Exercise ▸
In the material below, find every line containing "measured" and copy that line.

(Data block Opens)

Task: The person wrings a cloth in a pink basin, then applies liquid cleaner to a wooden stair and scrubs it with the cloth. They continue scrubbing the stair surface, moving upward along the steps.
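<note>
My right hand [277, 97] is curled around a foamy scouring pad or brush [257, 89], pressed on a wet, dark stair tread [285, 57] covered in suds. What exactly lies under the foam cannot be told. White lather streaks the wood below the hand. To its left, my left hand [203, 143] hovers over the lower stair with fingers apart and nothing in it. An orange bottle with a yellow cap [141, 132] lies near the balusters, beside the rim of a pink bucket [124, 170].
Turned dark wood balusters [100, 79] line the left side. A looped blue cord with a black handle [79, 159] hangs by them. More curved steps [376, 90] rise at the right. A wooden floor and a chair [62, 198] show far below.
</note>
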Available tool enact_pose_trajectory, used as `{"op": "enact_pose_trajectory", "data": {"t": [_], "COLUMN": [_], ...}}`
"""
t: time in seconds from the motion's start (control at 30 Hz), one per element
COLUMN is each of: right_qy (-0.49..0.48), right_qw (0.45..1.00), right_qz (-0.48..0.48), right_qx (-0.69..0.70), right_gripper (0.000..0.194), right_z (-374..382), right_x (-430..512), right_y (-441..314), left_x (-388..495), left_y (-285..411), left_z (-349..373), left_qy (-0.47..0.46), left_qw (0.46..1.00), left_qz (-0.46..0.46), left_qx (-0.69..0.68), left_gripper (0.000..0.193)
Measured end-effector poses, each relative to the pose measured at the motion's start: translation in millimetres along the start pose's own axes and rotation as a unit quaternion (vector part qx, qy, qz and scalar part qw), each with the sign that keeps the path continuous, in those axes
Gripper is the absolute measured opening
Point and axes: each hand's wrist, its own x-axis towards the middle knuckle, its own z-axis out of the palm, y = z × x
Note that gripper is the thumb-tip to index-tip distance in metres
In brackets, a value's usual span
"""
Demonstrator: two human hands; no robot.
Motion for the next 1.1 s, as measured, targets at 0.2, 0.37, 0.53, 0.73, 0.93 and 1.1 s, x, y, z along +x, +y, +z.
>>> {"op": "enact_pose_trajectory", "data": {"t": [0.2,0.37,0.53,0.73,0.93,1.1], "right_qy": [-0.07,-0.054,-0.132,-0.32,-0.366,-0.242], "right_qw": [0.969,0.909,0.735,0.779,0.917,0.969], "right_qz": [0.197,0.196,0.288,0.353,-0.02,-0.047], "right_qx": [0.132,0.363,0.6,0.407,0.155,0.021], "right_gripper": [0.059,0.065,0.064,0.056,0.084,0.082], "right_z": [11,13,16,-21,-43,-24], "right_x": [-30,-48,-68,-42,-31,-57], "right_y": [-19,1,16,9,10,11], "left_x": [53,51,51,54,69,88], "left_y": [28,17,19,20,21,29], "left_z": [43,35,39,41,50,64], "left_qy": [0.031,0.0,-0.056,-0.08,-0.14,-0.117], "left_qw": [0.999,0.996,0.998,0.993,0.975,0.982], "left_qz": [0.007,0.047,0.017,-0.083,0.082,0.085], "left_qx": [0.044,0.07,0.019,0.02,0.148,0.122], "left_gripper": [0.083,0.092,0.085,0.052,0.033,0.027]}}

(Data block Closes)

Solution to this problem ▸
Measured end-effector poses, each relative to the pose measured at the motion's start: translation in millimetres along the start pose's own axes and rotation as a unit quaternion (vector part qx, qy, qz and scalar part qw), each with the sign that keeps the path continuous, in those axes
Gripper is the absolute measured opening
Motion for the next 1.1 s, as measured, targets at 0.2, 0.37, 0.53, 0.73, 0.93 and 1.1 s, x, y, z along +x, +y, +z.

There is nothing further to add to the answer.